Educadora defende cartilha
sobre alunos com deficiência
MANUEL ALVES FILHO
Uma cartilha lançada no final do ano passado pela Procuradoria Federal dos Direitos do Cidadão, intitulada “O Acesso de Alunos com Deficiência às Escolas e Classes Comuns da Rede Regular”, virou alvo de intensa polêmica. De acordo com os autores, entre eles a professora Maria Teresa Eglér Mantoan, da Faculdade de Educação (FE) da Unicamp, o objetivo da obra foi apresentar pela primeira vez uma interpretação da legislação brasileira, de modo a fornecer à sociedade “um referencial para a construção de sistemas educacionais inclusivos, organizados para atender o conjunto de necessidades e características de todos os cidadãos”. Ocorre, porém, que instituições que prestam atendimento especializado aos deficientes consideraram o documento uma ameaça à continuidade de suas atividades. A Federação Nacional das Apae’s, por exemplo, criticou o teor da cartilha e convocou suas afiliadas a recorrem à Justiça contra os possíveis reflexos que ela possa trazer ao trabalho que desenvolvem. “Infelizmente, essas entidades fizeram uma leitura completamente equivocada do texto”, alega a professora Maria Teresa.

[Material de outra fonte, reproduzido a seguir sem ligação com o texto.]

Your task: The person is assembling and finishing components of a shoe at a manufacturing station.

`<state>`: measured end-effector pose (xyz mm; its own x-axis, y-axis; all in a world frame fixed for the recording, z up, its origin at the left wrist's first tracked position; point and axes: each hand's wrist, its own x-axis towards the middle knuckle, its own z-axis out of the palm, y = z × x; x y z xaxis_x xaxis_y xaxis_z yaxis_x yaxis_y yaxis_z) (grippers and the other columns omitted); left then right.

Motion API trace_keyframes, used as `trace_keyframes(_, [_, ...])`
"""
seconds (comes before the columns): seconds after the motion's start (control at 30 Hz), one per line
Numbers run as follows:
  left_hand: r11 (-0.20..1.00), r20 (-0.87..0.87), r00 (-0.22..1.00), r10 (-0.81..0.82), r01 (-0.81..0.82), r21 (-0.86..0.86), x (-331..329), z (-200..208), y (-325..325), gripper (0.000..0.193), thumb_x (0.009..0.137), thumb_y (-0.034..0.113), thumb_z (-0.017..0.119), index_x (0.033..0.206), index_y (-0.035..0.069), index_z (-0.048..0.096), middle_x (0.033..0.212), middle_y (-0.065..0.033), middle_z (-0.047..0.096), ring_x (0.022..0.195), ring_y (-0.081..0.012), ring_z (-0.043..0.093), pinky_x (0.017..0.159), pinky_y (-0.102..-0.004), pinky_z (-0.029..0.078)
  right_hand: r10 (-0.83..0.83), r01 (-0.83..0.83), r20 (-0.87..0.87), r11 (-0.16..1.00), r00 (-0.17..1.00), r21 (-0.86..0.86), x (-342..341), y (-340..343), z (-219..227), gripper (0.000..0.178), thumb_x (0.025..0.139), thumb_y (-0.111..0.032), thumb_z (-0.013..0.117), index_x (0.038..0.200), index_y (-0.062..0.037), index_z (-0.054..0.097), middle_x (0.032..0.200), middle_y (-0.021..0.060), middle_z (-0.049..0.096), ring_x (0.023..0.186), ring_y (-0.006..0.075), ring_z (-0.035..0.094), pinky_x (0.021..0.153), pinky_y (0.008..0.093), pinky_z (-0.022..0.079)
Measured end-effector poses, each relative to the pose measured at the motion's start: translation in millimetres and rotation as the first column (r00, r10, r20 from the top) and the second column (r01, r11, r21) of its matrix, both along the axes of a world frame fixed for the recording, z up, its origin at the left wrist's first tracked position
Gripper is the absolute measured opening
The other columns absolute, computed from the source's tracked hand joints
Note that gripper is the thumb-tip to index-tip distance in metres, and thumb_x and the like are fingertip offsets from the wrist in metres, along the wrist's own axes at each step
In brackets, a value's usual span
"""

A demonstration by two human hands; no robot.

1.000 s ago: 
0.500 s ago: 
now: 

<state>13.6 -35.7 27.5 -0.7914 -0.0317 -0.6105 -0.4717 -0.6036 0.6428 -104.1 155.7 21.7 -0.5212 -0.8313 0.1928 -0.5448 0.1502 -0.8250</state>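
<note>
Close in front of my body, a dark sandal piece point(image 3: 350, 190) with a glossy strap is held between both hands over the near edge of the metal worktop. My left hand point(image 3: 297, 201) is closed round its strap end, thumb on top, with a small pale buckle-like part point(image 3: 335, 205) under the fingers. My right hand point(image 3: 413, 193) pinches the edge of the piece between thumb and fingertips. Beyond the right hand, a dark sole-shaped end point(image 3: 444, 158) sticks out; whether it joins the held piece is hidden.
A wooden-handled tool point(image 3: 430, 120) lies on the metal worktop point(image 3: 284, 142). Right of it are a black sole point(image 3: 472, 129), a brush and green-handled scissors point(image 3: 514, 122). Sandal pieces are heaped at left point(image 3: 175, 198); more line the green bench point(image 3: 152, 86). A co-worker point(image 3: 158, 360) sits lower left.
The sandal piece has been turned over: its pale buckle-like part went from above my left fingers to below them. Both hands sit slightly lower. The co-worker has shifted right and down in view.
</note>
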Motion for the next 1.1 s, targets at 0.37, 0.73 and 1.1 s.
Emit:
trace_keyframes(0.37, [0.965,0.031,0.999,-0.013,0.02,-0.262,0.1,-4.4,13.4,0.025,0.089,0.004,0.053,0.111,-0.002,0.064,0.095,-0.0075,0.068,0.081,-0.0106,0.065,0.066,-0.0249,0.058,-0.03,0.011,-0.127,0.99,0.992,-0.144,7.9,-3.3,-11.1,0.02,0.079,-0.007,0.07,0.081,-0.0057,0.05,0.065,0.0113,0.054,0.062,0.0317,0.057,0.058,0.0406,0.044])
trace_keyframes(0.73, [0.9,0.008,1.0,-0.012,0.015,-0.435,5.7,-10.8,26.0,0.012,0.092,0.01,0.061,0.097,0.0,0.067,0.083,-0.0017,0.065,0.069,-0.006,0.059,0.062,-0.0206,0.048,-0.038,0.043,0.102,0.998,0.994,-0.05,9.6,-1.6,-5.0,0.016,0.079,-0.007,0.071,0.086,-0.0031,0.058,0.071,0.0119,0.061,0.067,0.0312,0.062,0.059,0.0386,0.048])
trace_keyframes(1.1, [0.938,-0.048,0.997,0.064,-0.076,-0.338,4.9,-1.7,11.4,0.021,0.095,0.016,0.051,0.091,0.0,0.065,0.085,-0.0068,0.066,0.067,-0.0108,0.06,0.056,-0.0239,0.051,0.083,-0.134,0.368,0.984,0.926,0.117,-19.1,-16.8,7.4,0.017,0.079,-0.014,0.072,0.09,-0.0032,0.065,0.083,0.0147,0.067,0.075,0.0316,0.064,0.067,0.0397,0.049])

De acordo com ela, a cartilha, que teve tiragem de 60 mil exemplares e foi distribuída gratuitamente em escolas, destaca o direito de acesso de crianças e adolescentes com deficiência ao ensino fundamental obrigatório. Este, conforme estabelece a Constituição, promulgada em 1988, teria de ser oferecido exclusivamente pelas escolas comuns, cujo conteúdo pedagógico está em acordo com a base curricular nacional. O atendimento educacional especializado, explica a docente, não deve ser confundido com o primeiro. “Este último assegura o aprendizado de conteúdos outros, como a Língua Brasileira de Sinais (Libras) e o método Braille, que não constam da base curricular, mas são indispensáveis para que o aluno seja incluído nas turmas do ensino regular. Ou seja, um trabalho não exclui o outro. Ao contrário, são complementares”, afirma a especialista.

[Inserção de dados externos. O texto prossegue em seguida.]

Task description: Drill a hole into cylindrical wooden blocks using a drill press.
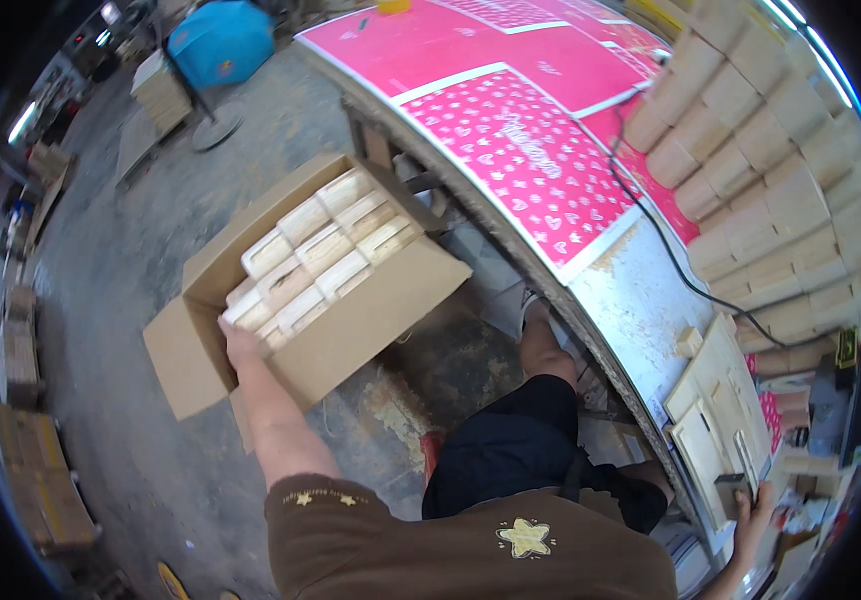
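One open cardboard box [350,325] sits just off the bench's [640,290] long left edge, holding about a dozen pale wooden blocks [315,248] packed in rows, blurred at the near end, so an exact count cannot be told; two hands are at work, well apart; the left hand [243,345] reaches in at the box's near end, touching the nearest blocks, and whether its fingers clamp on one cannot be told; the right hand [753,510] is at the bench's near right corner, its fingertips against one dark block [732,488], the grip unclear.

Beside that dark block lies one flat wooden board [710,400], with one small wood offcut [688,342] at its far end; one pink patterned panel [515,160] covers the bench's left edge farther up; one black cable [672,252] runs across the bench, lying in the way between panel and board; many wooden boxes [750,150] stack high along the right edge; one blue umbrella [222,42] stands on the floor [130,270] beyond.
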A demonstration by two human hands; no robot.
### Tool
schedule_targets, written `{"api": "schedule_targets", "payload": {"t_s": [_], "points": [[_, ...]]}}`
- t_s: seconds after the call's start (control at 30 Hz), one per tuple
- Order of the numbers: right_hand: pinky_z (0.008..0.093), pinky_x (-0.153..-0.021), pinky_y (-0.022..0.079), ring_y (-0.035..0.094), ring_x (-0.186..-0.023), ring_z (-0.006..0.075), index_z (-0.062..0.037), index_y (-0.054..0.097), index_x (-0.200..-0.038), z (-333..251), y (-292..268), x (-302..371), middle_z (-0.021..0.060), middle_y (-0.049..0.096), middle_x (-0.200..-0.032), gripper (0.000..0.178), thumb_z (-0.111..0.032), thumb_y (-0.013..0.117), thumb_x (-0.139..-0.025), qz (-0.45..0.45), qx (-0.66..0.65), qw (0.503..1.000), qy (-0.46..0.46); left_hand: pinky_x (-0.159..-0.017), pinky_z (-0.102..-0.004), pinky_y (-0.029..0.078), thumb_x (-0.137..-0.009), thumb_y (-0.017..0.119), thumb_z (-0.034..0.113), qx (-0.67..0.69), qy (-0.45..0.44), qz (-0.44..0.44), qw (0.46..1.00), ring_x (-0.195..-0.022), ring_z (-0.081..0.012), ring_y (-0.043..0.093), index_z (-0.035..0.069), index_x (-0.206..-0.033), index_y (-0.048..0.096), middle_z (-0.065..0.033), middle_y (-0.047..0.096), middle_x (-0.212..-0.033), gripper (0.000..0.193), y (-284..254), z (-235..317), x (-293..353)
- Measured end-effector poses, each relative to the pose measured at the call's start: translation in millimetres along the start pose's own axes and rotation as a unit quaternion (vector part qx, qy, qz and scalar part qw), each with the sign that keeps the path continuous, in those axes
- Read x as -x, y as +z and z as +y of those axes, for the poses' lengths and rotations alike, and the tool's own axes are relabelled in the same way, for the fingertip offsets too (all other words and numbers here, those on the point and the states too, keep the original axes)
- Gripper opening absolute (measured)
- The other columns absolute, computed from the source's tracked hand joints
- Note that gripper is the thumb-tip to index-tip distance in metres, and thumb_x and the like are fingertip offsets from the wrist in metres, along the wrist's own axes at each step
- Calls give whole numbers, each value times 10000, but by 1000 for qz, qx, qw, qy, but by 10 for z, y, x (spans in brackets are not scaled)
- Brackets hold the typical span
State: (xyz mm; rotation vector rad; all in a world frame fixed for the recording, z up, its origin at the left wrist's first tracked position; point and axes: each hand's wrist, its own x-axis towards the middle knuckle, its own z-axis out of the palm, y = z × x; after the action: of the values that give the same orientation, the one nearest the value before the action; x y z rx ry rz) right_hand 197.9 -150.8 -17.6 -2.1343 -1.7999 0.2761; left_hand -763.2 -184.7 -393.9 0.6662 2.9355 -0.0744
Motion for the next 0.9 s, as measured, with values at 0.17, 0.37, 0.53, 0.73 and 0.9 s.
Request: {"api": "schedule_targets", "payload": {"t_s": [0.17,0.37,0.53,0.73,0.9], "points": [[374,-792,403,516,-896,289,18,530,-930,-86,-66,221,151,537,-870,293,-129,665,-715,92,164,981,-39,-1056,-378,292,-843,433,96,384,-37,18,923,-1187,-314,458,37,-1303,420,-185,530,-1226,464,-194,913,505],[298,-694,421,521,-748,172,22,554,-879,-248,-228,240,58,549,-773,292,-178,684,-710,1,-75,993,90,-643,-413,486,-833,542,214,269,-43,-119,955,-774,-283,606,-50,-921,603,-131,636,-804,285,-1500,991,456],[238,-625,409,498,-715,73,-4,592,-901,61,-37,307,-18,553,-751,254,-211,669,-775,-94,-228,950,190,-664,-340,483,-849,567,233,414,170,-84,890,-814,-193,593,-52,-988,595,-152,631,-863,319,-2077,1889,286],[238,-652,416,507,-737,76,-1,606,-940,205,-46,354,-7,586,-791,245,-179,666,-784,-36,-339,920,192,-817,-274,455,-842,611,151,464,483,-148,728,-945,-174,574,-33,-1224,501,-147,596,-1088,438,-3049,4309,1956],[294,-671,433,548,-725,128,4,624,-870,217,1,428,38,599,-741,194,-115,692,-732,-14,-299,938,175,-821,-322,469,-769,695,151,431,660,-213,577,-996,-223,580,-11,-1290,437,-169,546,-1192,603,-3516,5769,4114]]}}
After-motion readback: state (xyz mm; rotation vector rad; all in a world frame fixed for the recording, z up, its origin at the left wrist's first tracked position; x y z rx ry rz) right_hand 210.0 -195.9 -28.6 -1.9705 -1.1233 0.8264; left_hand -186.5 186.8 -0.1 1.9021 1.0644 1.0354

A professora Maria Teresa insiste que o conteúdo da cartilha não representa uma ameaça às atividades das instituições especializadas. No seu entender, a interpretação correta caminha no sentido oposto. “Ao definir as competências das escolas comuns e das entidades especializadas, ambas podem se estruturar de maneira a cumprir com maior eficiência as suas funções. O ideal é que haja uma parceira entre elas, visto que cada uma tem a sua atribuição”. De acordo com a co-autora da cartilha, a presença do deficiente na escola comum é fundamental para o seu desenvolvimento pessoal e, conseqüentemente, para a sua plena inclusão na sociedade. Os conceitos modernos de educação, conforme a docente da FE, propugnam que essas pessoas não devam continuar segregadas no que se refere ao aprendizado formal.
As escolas regulares, diz a professora Maria Teresa, devem estar preparadas para receber os deficientes. Isso implica na melhor formação de seus professores, no aparelhamento de salas de aulas e laboratórios e na eventual adaptação de suas instalações. “É fato que muitas unidades ainda não atingiram esse estágio, mas isso não significa que não tenhamos que exigir o cumprimento da lei. Já se passaram mais de dez anos desde a promulgação da Constituição. Penso que não podemos perder mais tempo”, analisa. Conforme a educadora, o convívio entre deficientes e não-deficientes é salutar para ambos. A experiência da diferença, como ela classifica, traz ganhos generalizados. “Todos os envolvidos no processo aprendem e crescem ao compartilharem o mesmo espaço e as mesmas experiências”.
A reação negativa por parte das instituições especializadas à cartilha, no entender da docente da FE, tem duas explicações. A primeira, insiste, está relacionada à interpretação equivocada do documento. “A cartilha não nega o valor dessas entidades. Ao contrário, reconhece a experiência acumulada por elas durante décadas, e cobra-lhes o cumprimento do papel social para a qual foram criadas, que é a melhoria da qualidade de vida do portador de deficiência”. A segunda, imagina, talvez esteja ligada ao receio da perda de poder que detêm. “Mas isso também não faz sentido, pois elas continuarão sendo importantes para os deficientes e para a sociedade, desde que se restrinjam ao cumprimento das suas atribuições”.
No meio da polêmica, a Federação Nacional das Apae’s promoveu várias discussões e divulgou alguns documentos condenando o teor da cartilha. Em um deles, disponibilizado no site da entidade, o texto questiona o conceito de escola regular empregado na obra da Procuradoria Federal dos Direitos do Cidadão, destaca o trabalho desenvolvido pelas instituições especializadas e reclama que estas não participaram da elaboração da cartilha. Conforme a professora Maria Teresa, porém, as entidades foram convidadas para integrar as discussões que precederam o documento, mas não compareceram.